Hapsburg Lip/Jaw and Vadoma Feet Show the
Theoretical Possibility of the Emergence of the
Different Skull, Lip and Nose Appearances From a
Pristine Type Via Inbreeding Volume 1 - Issue 4
Seun Ayoade*
Physiology, University of Ibadan, Nigeria
Received: June 05, 2018; Published: June 12, 2018
Corresponding author: Seun Ayoade, Physiology, University of Ibadan, Nigeria
There is no gainsaying that the different ethnicities on earth
today exhibit various skull and face appearances. How did this come
about? According to creationists all of humanity is descended from
just two people; and variations among mankind (according to some
creationists) arose via inbreeding. Is this scientifically feasible/
possible? Types of skull and face appearances on earth today
include dolicocephalic, mesocephalic, bracycephalic, euryprosopic,
mesoprosopic and leptoprosopic. Nose appearances include
leptorrhine, mesorrhine and platyrrhine. But could all these skull/
face/nose appearances have emerged and morphed from a single
appearance? It is not impossible that in the remote past harmless
mutations-triggered by inbreeding could have morphed the original
skull/face type into the rich varieties we see today.
Prolonged inbreeding has been known to significantly change
skeletal structure and facial appearance as typified by the “ostrich
footed” Vadoma tribe of Zimbabwe and the historic peculiar jaw and
lipped [mandibular prognathism] members of the inbred European
Hapsburg Royal Family [1-4]. The Vadoma tribe of southern Africa
number around 16,000. For generations they have not married
outside of the tribe, and marriages/sexual liaisons between half
brother and sister and between first cousins are rife. Little wonder
the Vadoma people have an unusual amount of children born with
two huge toes-instead of five regularly sized ones!
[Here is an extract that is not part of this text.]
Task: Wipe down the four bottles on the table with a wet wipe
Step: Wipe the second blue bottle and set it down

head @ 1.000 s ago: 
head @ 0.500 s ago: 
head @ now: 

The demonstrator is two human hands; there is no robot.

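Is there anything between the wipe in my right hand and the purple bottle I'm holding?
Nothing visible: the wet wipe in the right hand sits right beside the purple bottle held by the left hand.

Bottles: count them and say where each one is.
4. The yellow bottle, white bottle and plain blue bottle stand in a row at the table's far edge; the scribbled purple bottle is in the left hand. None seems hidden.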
This defect, known as ectrodactyly usually occurs very rarely
(1 in 10,000 to 90,000) among people who are not inbred. In the
Vadoma however the frequency of ectrodactyly is so many times
the usual. Ectrodactyly is an autosomal dominant condition
resulting from a single mutation on chromosome number 7. In the
light of this Vadoma ostreometrical anomaly it is not impossible to
see how inbreeding among pristine humans could have morphed
the dolichocephalic skull [cephalic index 74.9 or less] to the
mesocephalic [cephalic index 75-79] to the bracycephalic [cephalic
index 80 and over] and vice versa. Such craniometrical variations
via inbreeding are theoretically feasible.